Saved data entries:
────────────────────

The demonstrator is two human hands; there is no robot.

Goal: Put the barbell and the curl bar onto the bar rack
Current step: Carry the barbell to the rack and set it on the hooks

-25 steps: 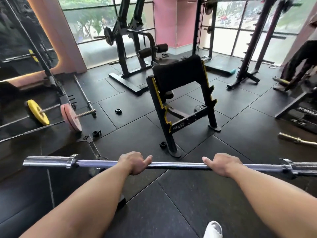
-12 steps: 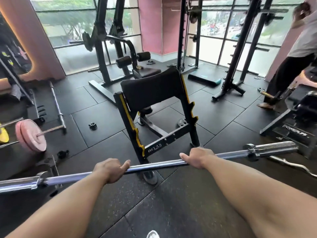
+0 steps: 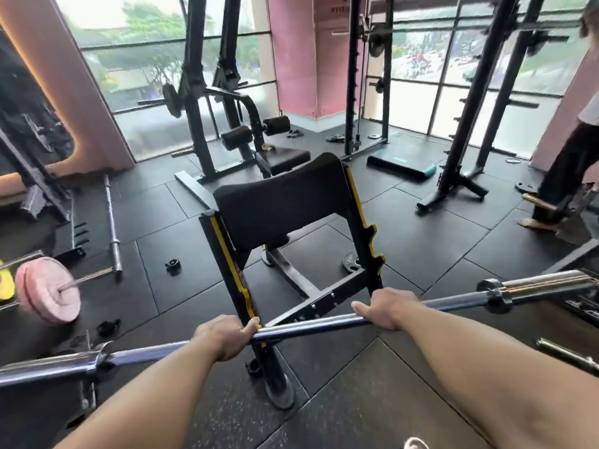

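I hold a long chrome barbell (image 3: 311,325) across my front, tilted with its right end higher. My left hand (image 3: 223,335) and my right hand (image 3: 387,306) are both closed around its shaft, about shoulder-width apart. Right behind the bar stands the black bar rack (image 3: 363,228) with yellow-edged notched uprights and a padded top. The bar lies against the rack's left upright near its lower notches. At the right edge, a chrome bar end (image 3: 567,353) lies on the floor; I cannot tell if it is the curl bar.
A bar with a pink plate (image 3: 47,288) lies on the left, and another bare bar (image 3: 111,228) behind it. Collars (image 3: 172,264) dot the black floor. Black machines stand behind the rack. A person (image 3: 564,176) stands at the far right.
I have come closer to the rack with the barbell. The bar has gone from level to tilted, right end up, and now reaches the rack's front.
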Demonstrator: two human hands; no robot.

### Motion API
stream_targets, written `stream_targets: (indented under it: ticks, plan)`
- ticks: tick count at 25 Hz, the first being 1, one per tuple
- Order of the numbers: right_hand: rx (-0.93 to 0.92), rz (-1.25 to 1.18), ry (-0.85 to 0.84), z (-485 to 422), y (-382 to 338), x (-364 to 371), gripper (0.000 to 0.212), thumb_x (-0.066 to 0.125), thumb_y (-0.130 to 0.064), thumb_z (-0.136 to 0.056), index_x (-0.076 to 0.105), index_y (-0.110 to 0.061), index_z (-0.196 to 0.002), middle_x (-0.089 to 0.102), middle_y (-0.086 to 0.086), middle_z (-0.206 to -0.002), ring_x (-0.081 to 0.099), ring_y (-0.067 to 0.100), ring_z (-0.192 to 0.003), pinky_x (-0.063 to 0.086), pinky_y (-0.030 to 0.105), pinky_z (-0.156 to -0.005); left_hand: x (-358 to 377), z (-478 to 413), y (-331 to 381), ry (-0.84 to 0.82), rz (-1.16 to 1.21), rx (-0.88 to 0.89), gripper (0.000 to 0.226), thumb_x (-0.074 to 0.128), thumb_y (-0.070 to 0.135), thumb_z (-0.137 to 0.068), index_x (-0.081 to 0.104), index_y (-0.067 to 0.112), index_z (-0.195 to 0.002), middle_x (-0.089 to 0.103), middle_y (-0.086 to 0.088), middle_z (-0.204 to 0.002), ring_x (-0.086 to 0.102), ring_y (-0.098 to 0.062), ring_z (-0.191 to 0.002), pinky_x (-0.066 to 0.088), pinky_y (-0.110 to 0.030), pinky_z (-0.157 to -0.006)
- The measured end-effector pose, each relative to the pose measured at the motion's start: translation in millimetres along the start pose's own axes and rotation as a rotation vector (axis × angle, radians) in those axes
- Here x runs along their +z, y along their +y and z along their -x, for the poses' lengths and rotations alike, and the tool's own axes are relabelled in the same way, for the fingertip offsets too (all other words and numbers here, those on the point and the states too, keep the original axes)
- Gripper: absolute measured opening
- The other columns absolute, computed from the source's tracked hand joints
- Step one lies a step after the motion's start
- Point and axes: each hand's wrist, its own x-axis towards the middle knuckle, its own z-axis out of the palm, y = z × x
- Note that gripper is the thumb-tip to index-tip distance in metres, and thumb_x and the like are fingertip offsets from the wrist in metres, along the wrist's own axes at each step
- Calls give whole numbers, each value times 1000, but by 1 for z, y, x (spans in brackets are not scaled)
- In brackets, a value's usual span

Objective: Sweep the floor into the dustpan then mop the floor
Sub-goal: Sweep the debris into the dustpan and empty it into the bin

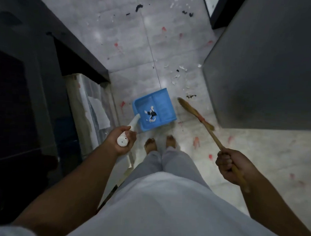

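Observation:
A blue dustpan point(160, 102) sits on the pale tiled floor point(129, 50) just ahead of my bare feet, with black and white scraps in its tray. My left hand point(120, 140) grips the top of its white handle point(131, 129). My right hand point(231, 165) grips the wooden stick of a straw broom point(192, 110), whose bristle head lies on the floor just right of the dustpan. White and black scraps point(179, 74) lie beyond the broom, with more scraps point(139, 7) farther away. Red stains point(196, 142) dot the tiles.
A dark counter and cabinet point(47, 50) line the left side, with a plastic-wrapped box point(91, 108) at its foot beside the dustpan. A tall grey appliance point(267, 65) stands on the right. The floor forms a narrow aisle between them.

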Motion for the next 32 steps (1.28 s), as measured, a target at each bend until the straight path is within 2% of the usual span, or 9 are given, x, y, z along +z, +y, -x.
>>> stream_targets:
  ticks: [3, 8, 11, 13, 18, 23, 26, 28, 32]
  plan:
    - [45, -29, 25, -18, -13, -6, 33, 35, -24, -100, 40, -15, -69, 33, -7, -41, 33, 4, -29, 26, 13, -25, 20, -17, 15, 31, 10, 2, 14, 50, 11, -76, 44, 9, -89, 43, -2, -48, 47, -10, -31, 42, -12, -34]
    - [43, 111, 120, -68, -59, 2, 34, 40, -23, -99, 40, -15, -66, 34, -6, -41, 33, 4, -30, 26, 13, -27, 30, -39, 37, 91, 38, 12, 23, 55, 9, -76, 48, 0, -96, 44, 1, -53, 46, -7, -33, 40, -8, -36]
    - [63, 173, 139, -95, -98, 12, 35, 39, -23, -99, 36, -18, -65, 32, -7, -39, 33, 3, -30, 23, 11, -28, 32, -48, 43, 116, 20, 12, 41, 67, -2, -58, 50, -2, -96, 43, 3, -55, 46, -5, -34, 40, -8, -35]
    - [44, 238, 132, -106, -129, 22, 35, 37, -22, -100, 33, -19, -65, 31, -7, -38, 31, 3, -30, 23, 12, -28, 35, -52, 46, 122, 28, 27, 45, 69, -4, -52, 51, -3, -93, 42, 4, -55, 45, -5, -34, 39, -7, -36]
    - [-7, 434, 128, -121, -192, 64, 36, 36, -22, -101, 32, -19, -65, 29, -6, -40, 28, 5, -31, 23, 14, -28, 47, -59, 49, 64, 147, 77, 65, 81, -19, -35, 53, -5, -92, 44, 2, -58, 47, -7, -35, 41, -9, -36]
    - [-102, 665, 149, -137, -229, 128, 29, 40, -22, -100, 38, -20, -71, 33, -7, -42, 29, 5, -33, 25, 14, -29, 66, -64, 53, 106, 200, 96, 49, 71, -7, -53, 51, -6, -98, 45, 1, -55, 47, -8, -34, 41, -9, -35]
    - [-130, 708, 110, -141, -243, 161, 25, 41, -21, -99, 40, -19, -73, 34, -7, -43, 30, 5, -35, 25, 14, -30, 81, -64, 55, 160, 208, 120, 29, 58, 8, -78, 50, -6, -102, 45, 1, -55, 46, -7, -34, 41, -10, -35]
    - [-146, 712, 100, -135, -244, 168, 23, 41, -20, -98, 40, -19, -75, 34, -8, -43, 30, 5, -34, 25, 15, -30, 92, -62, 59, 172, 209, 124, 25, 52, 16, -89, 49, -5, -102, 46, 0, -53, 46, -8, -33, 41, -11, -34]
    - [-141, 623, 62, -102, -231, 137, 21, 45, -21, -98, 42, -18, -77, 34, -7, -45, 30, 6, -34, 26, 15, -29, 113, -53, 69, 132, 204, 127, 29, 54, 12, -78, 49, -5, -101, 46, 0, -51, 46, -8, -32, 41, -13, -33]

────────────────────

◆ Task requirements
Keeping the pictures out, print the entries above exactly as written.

◆ Output for this exercise
The demonstrator is two human hands; there is no robot.

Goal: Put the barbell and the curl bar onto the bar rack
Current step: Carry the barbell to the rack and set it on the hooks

-25 steps: 
-12 steps: 
+0 steps: 

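I hold a long chrome barbell (image 3: 311,325) across my front, tilted with its right end higher. My left hand (image 3: 223,335) and my right hand (image 3: 387,306) are both closed around its shaft, about shoulder-width apart. Right behind the bar stands the black bar rack (image 3: 363,228) with yellow-edged notched uprights and a padded top. The bar lies against the rack's left upright near its lower notches. At the right edge, a chrome bar end (image 3: 567,353) lies on the floor; I cannot tell if it is the curl bar.
A bar with a pink plate (image 3: 47,288) lies on the left, and another bare bar (image 3: 111,228) behind it. Collars (image 3: 172,264) dot the black floor. Black machines stand behind the rack. A person (image 3: 564,176) stands at the far right.
I have come closer to the rack with the barbell. The bar has gone from level to tilted, right end up, and now reaches the rack's front.
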Demonstrator: two human hands; no robot.

### Motion API
stream_targets, written `stream_targets: (indented under it: ticks, plan)`
- ticks: tick count at 25 Hz, the first being 1, one per tuple
- Order of the numbers: right_hand: rx (-0.93 to 0.92), rz (-1.25 to 1.18), ry (-0.85 to 0.84), z (-485 to 422), y (-382 to 338), x (-364 to 371), gripper (0.000 to 0.212), thumb_x (-0.066 to 0.125), thumb_y (-0.130 to 0.064), thumb_z (-0.136 to 0.056), index_x (-0.076 to 0.105), index_y (-0.110 to 0.061), index_z (-0.196 to 0.002), middle_x (-0.089 to 0.102), middle_y (-0.086 to 0.086), middle_z (-0.206 to -0.002), ring_x (-0.081 to 0.099), ring_y (-0.067 to 0.100), ring_z (-0.192 to 0.003), pinky_x (-0.063 to 0.086), pinky_y (-0.030 to 0.105), pinky_z (-0.156 to -0.005); left_hand: x (-358 to 377), z (-478 to 413), y (-331 to 381), ry (-0.84 to 0.82), rz (-1.16 to 1.21), rx (-0.88 to 0.89), gripper (0.000 to 0.226), thumb_x (-0.074 to 0.128), thumb_y (-0.070 to 0.135), thumb_z (-0.137 to 0.068), index_x (-0.081 to 0.104), index_y (-0.067 to 0.112), index_z (-0.195 to 0.002), middle_x (-0.089 to 0.103), middle_y (-0.086 to 0.088), middle_z (-0.204 to 0.002), ring_x (-0.086 to 0.102), ring_y (-0.098 to 0.062), ring_z (-0.191 to 0.002), pinky_x (-0.066 to 0.088), pinky_y (-0.110 to 0.030), pinky_z (-0.157 to -0.006)
- The measured end-effector pose, each relative to the pose measured at the motion's start: translation in millimetres along the start pose's own axes and rotation as a rotation vector (axis × angle, radians) in those axes
- Here x runs along their +z, y along their +y and z along their -x, for the poses' lengths and rotations alike, and the tool's own axes are relabelled in the same way, for the fingertip offsets too (all other words and numbers here, those on the point and the states too, keep the original axes)
- Gripper: absolute measured opening
- The other columns absolute, computed from the source's tracked hand joints
- Step one lies a step after the motion's start
- Point and axes: each hand's wrist, its own x-axis towards the middle knuckle, its own z-axis out of the palm, y = z × x
- Note that gripper is the thumb-tip to index-tip distance in metres, and thumb_x and the like are fingertip offsets from the wrist in metres, along the wrist's own axes at each step
- Calls give whole numbers, each value times 1000, but by 1 for z, y, x (spans in brackets are not scaled)
- In brackets, a value's usual span

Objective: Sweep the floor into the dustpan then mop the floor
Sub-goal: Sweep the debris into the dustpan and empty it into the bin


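Observation:
A blue dustpan point(160, 102) sits on the pale tiled floor point(129, 50) just ahead of my bare feet, with black and white scraps in its tray. My left hand point(120, 140) grips the top of its white handle point(131, 129). My right hand point(231, 165) grips the wooden stick of a straw broom point(192, 110), whose bristle head lies on the floor just right of the dustpan. White and black scraps point(179, 74) lie beyond the broom, with more scraps point(139, 7) farther away. Red stains point(196, 142) dot the tiles.
A dark counter and cabinet point(47, 50) line the left side, with a plastic-wrapped box point(91, 108) at its foot beside the dustpan. A tall grey appliance point(267, 65) stands on the right. The floor forms a narrow aisle between them.
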
Motion for the next 32 steps (1.28 s), as measured, a target at each bend until the straight path is within 2% of the usual span, or 9 are given, x, y, z along +z, +y, -x.
>>> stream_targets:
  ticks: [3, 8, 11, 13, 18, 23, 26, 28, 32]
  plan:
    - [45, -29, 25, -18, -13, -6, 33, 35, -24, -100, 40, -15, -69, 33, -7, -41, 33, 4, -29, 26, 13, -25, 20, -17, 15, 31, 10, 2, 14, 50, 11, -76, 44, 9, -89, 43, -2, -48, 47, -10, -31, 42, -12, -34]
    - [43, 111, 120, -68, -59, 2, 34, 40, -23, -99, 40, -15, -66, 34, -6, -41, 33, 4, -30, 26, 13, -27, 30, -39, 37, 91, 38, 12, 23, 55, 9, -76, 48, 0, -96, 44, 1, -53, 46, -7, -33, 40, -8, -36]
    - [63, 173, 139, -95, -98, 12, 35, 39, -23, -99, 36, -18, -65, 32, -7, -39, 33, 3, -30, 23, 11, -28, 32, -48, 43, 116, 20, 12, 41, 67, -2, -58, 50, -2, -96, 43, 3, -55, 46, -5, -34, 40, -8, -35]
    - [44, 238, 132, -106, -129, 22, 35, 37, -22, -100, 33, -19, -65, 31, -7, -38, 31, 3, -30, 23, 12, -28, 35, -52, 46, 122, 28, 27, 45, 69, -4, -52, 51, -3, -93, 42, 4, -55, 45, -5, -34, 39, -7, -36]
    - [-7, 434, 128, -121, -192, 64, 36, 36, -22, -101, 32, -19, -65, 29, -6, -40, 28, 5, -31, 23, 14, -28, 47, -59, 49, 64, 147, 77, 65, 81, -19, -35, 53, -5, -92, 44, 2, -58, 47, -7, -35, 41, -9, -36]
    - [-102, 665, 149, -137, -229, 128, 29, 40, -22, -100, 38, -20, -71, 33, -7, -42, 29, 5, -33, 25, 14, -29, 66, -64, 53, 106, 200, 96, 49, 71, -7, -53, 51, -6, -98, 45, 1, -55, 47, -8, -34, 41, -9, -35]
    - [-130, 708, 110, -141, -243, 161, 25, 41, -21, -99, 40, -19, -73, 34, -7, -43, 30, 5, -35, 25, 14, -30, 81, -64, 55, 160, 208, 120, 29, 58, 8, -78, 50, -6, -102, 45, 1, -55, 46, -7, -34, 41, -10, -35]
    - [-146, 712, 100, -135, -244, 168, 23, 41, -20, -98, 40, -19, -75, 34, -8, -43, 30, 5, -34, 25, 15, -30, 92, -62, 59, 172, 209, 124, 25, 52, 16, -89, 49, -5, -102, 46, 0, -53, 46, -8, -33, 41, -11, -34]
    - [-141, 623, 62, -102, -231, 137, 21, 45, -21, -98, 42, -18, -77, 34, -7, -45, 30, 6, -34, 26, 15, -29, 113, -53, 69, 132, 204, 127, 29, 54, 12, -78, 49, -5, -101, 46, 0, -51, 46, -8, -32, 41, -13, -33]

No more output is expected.